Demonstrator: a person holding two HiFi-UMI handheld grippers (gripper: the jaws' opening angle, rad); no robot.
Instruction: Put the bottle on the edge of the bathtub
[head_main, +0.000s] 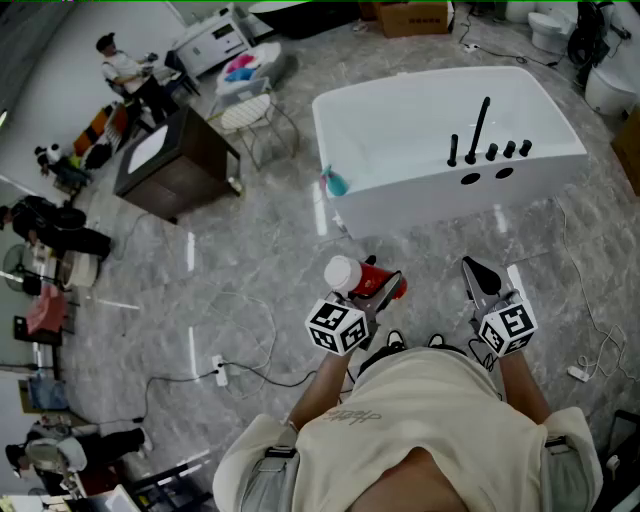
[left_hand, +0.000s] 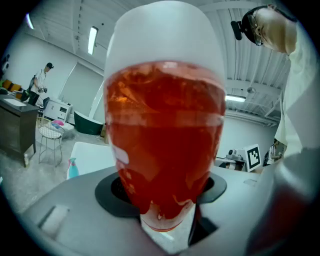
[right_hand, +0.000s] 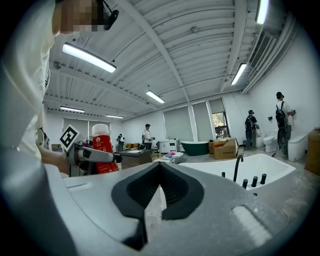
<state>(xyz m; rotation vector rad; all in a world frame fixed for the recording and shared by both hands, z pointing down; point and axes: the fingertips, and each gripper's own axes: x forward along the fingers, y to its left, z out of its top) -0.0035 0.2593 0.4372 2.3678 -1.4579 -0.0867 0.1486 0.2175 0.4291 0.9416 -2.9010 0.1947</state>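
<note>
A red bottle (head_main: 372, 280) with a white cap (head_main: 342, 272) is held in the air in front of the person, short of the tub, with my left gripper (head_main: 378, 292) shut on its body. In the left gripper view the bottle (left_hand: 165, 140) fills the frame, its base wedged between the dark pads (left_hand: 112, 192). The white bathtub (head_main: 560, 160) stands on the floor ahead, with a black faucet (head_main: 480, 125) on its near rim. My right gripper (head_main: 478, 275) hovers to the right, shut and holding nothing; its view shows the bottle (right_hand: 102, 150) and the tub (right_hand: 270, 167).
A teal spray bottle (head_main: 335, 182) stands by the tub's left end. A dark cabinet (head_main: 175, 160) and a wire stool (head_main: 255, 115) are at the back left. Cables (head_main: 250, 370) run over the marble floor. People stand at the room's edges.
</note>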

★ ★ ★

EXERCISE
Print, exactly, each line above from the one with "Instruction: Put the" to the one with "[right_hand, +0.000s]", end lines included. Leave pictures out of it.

SOLUTION
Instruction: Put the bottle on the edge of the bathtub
[head_main, +0.000s] 
[left_hand, +0.000s] 
[right_hand, +0.000s] 

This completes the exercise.